Additives may be incompatible. Consult with pharmacist, if available. When introducing additives to the flexible container, use aseptic technique, mix thoroughly and do not store.
Do not place 25% Mannitol Injection, USP in polyvinylchloride bags; a white flocculent precipitate may form from contact with PVC surfaces. Parenteral drug products should be inspected visually for particulate matter and discoloration; whenever container and solution permit. (See PRECAUTIONS).
INSTRUCTIONS FOR USE - Flexible Container
Tear outer wrap at notch and remove solution container. If supplemental medication is desired, follow directions below before preparing for administration. Some opacity of the plastic due to moisture absorption during the sterilization process may be observed. This is normal and does not affect the solution quality or safety. The opacity will diminish gradually.
To Add Medication
Prepare additive port.
Using aseptic technique and an additive delivery needle of appropriate length, puncture resealable additive port at target area, inner diaphragm and inject. Withdraw needle after injecting medication.

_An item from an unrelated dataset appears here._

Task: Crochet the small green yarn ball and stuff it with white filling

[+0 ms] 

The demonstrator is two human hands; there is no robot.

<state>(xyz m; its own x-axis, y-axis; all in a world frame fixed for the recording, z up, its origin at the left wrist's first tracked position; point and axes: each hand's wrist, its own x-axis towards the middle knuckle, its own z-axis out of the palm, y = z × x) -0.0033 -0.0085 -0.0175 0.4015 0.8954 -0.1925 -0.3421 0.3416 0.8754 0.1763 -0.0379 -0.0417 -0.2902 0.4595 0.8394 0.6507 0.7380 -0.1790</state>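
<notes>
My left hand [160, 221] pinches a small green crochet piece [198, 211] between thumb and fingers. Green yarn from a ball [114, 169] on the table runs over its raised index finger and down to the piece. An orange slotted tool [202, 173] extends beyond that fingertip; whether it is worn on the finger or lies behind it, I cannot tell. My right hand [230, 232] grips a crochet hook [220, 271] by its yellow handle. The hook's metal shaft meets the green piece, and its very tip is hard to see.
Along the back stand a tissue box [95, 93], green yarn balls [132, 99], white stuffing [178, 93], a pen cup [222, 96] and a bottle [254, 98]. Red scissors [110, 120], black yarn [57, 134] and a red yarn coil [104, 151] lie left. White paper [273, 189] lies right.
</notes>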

The additive port may be protected by covering with an additive cap.
Mix container contents thoroughly.
Preparation for Administration
(Use aseptic technique)
Close flow control clamp of administration set.

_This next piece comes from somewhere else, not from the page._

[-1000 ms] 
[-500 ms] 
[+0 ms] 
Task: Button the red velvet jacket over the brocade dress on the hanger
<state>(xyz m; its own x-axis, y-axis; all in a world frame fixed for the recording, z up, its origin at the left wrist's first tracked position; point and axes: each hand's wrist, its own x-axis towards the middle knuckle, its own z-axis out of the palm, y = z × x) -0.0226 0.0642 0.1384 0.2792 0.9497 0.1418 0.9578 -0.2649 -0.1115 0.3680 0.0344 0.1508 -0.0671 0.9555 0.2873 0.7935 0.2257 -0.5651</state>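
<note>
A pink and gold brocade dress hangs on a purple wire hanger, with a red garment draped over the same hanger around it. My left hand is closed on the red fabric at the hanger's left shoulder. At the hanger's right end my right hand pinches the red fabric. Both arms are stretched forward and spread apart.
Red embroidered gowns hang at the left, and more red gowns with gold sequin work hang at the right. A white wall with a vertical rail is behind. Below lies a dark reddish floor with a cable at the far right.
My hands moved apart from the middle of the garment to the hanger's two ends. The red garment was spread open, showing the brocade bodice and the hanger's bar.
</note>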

Remove cover from outlet port at bottom of container.
Insert piercing pin of administration set into port with a twisting motion until the set is firmly seated. NOTE: See full directions on administration set carton.
Suspend container from hanger.
Squeeze and release drip chamber to establish proper fluid level in chamber.

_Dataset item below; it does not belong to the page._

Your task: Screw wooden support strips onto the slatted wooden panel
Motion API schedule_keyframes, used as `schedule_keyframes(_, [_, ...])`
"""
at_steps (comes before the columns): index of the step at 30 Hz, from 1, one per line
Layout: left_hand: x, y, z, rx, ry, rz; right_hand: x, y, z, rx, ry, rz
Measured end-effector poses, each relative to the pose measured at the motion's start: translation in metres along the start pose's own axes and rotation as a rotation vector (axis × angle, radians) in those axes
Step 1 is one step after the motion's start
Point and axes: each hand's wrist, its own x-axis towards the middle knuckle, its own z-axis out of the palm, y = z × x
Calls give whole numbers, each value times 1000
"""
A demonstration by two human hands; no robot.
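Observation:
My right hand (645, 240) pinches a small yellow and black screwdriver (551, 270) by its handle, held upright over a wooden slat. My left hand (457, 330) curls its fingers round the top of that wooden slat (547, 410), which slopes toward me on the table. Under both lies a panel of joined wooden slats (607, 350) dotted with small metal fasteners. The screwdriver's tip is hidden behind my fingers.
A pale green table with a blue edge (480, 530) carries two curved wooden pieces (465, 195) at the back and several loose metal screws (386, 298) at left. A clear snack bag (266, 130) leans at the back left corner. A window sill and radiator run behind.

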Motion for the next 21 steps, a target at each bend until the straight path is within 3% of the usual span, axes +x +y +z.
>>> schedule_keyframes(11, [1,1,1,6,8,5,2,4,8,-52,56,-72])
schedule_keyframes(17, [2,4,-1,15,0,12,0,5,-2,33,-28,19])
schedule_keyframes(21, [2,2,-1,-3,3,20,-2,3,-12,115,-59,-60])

Open flow control clamp and clear air from set. Close clamp.
Attach set to venipuncture device. If device is not indwelling, prime and make venipuncture.
Regulate rate of administration with flow control clamp.
WARNING: Do not use flexible container in series connections.
INSTRUCTlONS FOR USE - Fliptop Vial
Remove cover and cleanse stopper with antiseptic before use.
Mannitol intravenous (Mannitol Injection, USP) is supplied in single-dose containers as follows:
|Unit of Sale||Concentration||Each|
Tray containing 25
|12.5 g/50 mL|
50 mL Single-dose Fliptop Vial
Case containing 12
|75 g/500 mL|
500 mL Flexible Container
Case containing 12
|100 g/500 mL|
500 mL Flexible Container
Case containing 24
|50 g/250 mL|
250 mL Flexible Container
NOTE: Crystals may form in mannitol solutions especially if the solutions are chilled. To dissolve crystals in the flexible container, warm the unit to 70°C with agitation. Heat solution by using a dry-heat cabinet with overwrap intact. The use of a water bath is not recommended. To dissolve the crystals in the fliptop vial, warm the bottle in hot water at 80°C and periodically shake vigorously. 25% Mannitol Injection, USP may be autoclaved at 121°C for 20 minutes at 15 psi. Remove cover from fliptop vial and cleanse stopper with antiseptic before use. Cool to body temperature or less before administering. When infusing 20% or 25% mannitol concentrations, the administration set should include a filter.
Protect from freezing. Store at 20 to 25°C (68 to 77°F). [See USP Controlled Room Temperature.]